The Philippines was rated at “medium risk” for economic, crime and geopolitical vulnerabilities in a political stability index that pointed to a troubling cluster of high-risk countries across South and Southeast Asia.
The country scored 69.2 out of 100 in the inaugural Economic Crime and Geopolitics Index (ECGI), a measure that blends corruption levels, the severity of economic crime, public response, and geopolitical pressures to gauge how these forces shape political stability.
The new index was developed by Asanga Abeyagoonasekera, a Sri Lankan foreign policy analyst and senior fellow at the Millennium Project in Washington, D.C., to serve as a “forward-looking early-warning mechanism” for governments, investors and security analysts.
Still in its testing phase across the think tank’s network in more than 70 countries, the tool is billed as one of the first attempts to systematically track the nexus of corruption, geopolitical stress and political risk.
The Philippines joined Thailand, Laos, Vietnam, Malaysia and the Maldives in the medium-risk countries with moderate scores across key variables, “reflecting relatively stronger governance, lower exposure to high-level corruption and manageable geopolitical influence,” the report said.
Timely report
The findings came as Philippine authorities investigated alleged anomalies in government flood control projects and Public Works Secretary Vivencio Dizon warned that the value of misappropriated funds from such irregularities could run into the trillions of pesos.
At the other end of the spectrum, Singapore, Brunei and Bhutan were rated at the lowest risk level, noted for “strong governance, low corruption, and balanced international engagement serving as benchmarks for institutional resilience.”
“High geopolitical influence necessitates strategic foreign policy management, balancing international partnerships while minimizing external interference that could exacerbate domestic risks,” the report said.

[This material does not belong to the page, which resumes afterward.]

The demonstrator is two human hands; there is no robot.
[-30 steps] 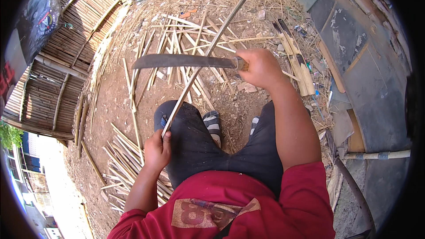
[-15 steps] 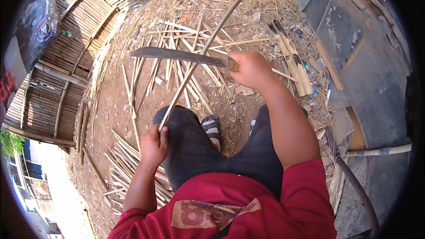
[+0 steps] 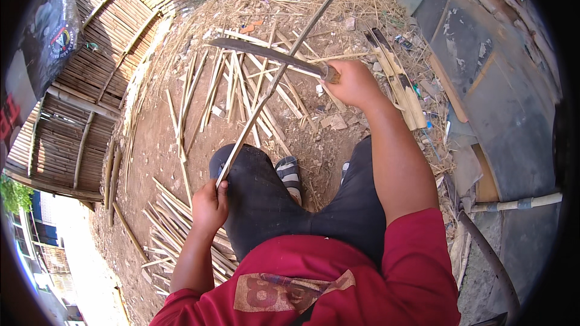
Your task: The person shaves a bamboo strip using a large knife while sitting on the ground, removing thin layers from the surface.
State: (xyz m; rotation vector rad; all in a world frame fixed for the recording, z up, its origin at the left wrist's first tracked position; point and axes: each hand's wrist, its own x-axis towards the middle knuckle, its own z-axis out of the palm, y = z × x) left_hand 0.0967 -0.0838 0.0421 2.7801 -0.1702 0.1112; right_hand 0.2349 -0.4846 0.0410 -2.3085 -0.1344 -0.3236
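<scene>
My left hand (image 3: pixel 209 206) is closed round the near end of a long bamboo strip (image 3: pixel 261 104), just beside my left knee. The strip slants up and away to the right, its far end above the ground. My right hand (image 3: pixel 352 84) grips the handle of a machete (image 3: pixel 266 52) out in front of my right knee. The long dark blade points left and crosses the strip, seemingly against it; whether they truly touch I cannot tell.
Split bamboo strips (image 3: pixel 181 217) lie piled beside my left leg, and more strips (image 3: pixel 241 84) are scattered ahead on the dirt. Wider bamboo pieces (image 3: pixel 402 90) lie at the right. Bamboo panels (image 3: pixel 96 42) stand left, dark boards (image 3: pixel 507 115) right.
My right hand and the machete have shifted away and to the right, the blade sliding farther along the strip. The strip's far end has dipped into view; my left hand has lowered slightly.
</scene>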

“Medium- and low-risk nations serve as practical examples, demonstrating how robust governance, proactive civic engagement, and calibrated diplomatic engagement can mitigate systemic vulnerabilities,” it added.
Nations with high risk
High-risk countries included Pakistan, Indonesia, Sri Lanka, Bangladesh, Nepal, Myanmar, India, Afghanistan and Cambodia. The report said they face a “complex environment where corruption, institutional weaknesses, civic activism and external pressures mutually reinforce one another.”
“Out of nine nations classified as high risk, three have already undergone the full cycle from uprising to new regime,” the report noted.
“The remaining six face significant instability—ranging from civil war in Myanmar, to continuous protests in Indonesia and India, to the tightening autocratic grip in Cambodia, Pakistan’s recurring cycles of political collapse, and Afghanistan’s enduring governance vacuum under the Taliban,” it added.